今日の一貫

メディアとブログと真実

 近年、リアリティというと、当面、自分で感じたものを信じる、ということ以外になくなっているのだと思います。
20世紀は、そうではなく、真理を求めるだとか、科学的、だとか言う考え方が支配したわけですね。

それでも実は真理ってなんだろうというのが、今の状況なのだと思います。事象の背後には常に真理がある、これが近代の考え方。それに対し、諸要因の組み合わせで、主張も代わってくる、脱近代の考え方。おもしろいことに科学を極めた人にこうした後者の考えをする人が多い。養老さんや藤原さんがそんな代表格か。
そこには確かなものは何もなくなってくる、という不安感がある。

 ただ、確かなものは伝統だとか自然だとか、確かになくはない。「伝統文化というのは、人が人と触れ合いながら、あるいは人がその地域の自然と触れ合いながら、そういった関係性が凝縮されて、培ってきたものだろう。

 人と自然との触れ合い方とか、あるいは人との触れ合い方が凝縮されてあらわれてきたのが伝統文化であるとすると、伝統文化をひもといていくと、その地域の人たちの考え方とか、あるいはその地域の環境の特性といったようなものが見えてくる。


 ところが、例えば、理性の局地である、IT社会というのは、何となく感性が失われつつあるというか、「ある種の誤った像」?が植え込まれているような、そういう危険性がある。」理性で表現したものを、話半分程度で受け止めておけばいいのだけれど、20世紀的真理になれた人から見れば、新聞情報は正しい、活字メディアは正しい、映像メディアは真実を伝える、となってくる。

 その地域あるいは地球がどうなっているかということは、私たちは、いろいろな書物あるいはいろいろなニュース報道から知るわけですけれども、そういう活字になったこと、あるいはニュースの写真が、ITのサイバースペースの中で流通をし始めると、私たちはそれをどうもうのみにしてしまう危険性がある。

 いろいろな形でメディアが注目したことが、あたかもメジャーなことであって、あるいは統計の中でとらえられた統計の報告がとても真実を伝えていて、といったようなことの、単純な解釈にいろいろな私たちの世界が動かされていく危険性をはらんでいる。

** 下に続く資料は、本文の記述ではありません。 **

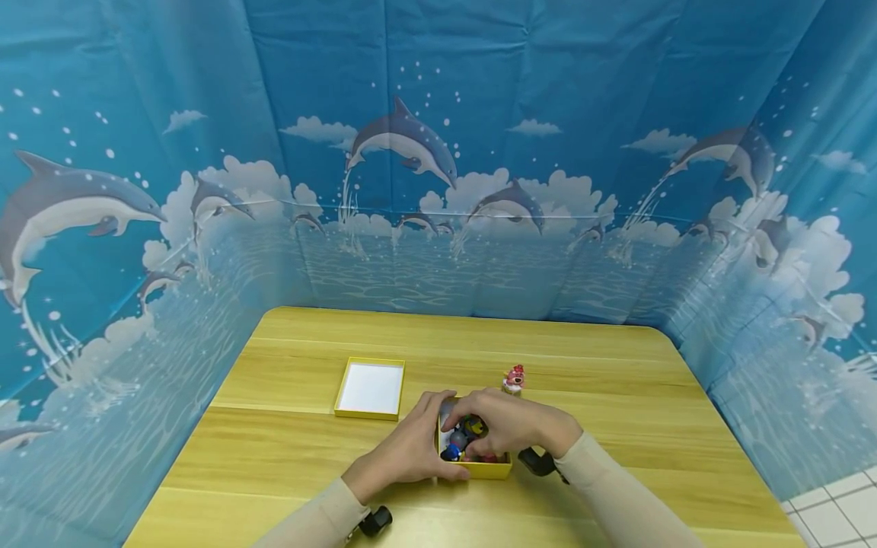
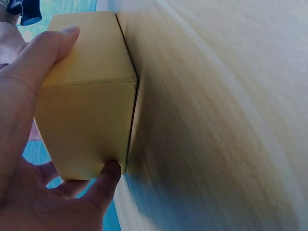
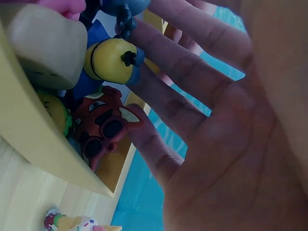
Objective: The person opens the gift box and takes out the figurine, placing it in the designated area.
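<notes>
A yellow open-topped box [image 1: 490,471] full of small toy figures sits on the table. My left hand [image 1: 413,447] grips its left side, thumb on the near wall and fingers at the far end; the left wrist view shows them around the box [image 2: 86,125]. My right hand [image 1: 510,421] reaches in from above with fingers spread among the toys. In the right wrist view these fingers are nearly straight beside a yellow figure in blue [image 3: 111,61] and a red figure [image 3: 102,122]. Some fingertips are hidden by the toys.
A shallow yellow lid [image 1: 372,389] with a white inside lies left of the box. Beyond the box stands a pink and red toy figure [image 1: 515,379]. Dolphin-printed curtains [image 1: 438,266] hang around the wooden table [image 1: 288,449].
</notes>
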Demonstrator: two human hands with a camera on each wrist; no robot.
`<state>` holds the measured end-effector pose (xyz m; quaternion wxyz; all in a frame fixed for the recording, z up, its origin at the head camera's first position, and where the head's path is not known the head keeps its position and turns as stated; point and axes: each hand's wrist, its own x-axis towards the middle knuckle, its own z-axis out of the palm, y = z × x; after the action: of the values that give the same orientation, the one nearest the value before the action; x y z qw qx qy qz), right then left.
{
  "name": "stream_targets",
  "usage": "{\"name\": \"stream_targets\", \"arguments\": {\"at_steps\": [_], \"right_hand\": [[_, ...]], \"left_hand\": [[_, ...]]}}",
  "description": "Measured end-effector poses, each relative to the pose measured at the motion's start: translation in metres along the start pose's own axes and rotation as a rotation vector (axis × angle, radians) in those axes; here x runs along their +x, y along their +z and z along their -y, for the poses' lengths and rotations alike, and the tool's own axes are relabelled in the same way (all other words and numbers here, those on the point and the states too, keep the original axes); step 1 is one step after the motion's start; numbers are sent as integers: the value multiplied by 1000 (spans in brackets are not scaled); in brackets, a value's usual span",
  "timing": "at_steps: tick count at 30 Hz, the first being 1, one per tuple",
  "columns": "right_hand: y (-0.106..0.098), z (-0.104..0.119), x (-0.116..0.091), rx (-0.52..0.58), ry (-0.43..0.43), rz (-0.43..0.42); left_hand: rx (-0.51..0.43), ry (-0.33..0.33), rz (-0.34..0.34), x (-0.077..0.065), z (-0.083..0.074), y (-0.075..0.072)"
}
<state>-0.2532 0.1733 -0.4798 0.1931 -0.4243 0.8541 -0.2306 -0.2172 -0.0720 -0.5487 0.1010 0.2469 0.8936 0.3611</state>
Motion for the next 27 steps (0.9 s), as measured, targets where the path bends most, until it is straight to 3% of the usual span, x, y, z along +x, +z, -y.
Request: {"name": "stream_targets", "arguments": {"at_steps": [18,27], "right_hand": [[2,2,3,28,-16,9],[3,1,2,35,-22,-1]], "left_hand": [[6,-10,1,0,-2,0],[19,15,-7,-1,-1,0]]}}
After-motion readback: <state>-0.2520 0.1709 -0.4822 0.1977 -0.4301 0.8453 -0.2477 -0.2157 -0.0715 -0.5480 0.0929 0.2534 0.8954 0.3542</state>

 よく言われることですが、地図はうそつきである。現状を詳しくあらわしたものが地図なんですけれども、地図の見方とかあるいはその表現自身がデフォルメが含まれていて、どうも曲解されて伝わる可能性がある。

 統計も同じような側面があって、統計というのは、私たちは客観性のよりどころだと思っているんが、ある種の統計がひとり歩きをして、誤った考え方が生まれてしまうという、そういった危険性がある。
これは統計をちょっとかじった人は皆知っている。「統計でうそをつく法」という本まで出ているくらい。

 こういった真実や真理に対する誤解を、うまく現在のITや、インターネット、ブログが補完できないだろうかというのが、今後のメディア利用者の課題になるのではないか。

 例えば、伝統文化というのがその地域の人との交流、あるいは人と自然との交流が凝縮されたものだとすると、そういった伝統文化の交流を通じて、本当の地球の姿といったようなものが生まれてくるのではないか。

ブログも、怪しいと言ってるだけでなく、大いに利用したらいいと思う。

例えば正確に設計された統計データーより、オープンソースの、センサーを自在に付けて集めたデーターの方が、真実を語ることはよくある。花粉情報とか、交通情報とか、はもう実用化されている。

私が最近気にしてるのは、オープンソース、の仕組み。
リナックスや、ウイキペディアのように、誰でも参加できて、自由に書き込み、しかも、ウインドウズや、ほかのよく設計された百科事典に負けないものができるという仕組みです。

これなど人々の善意を信じなければできない話。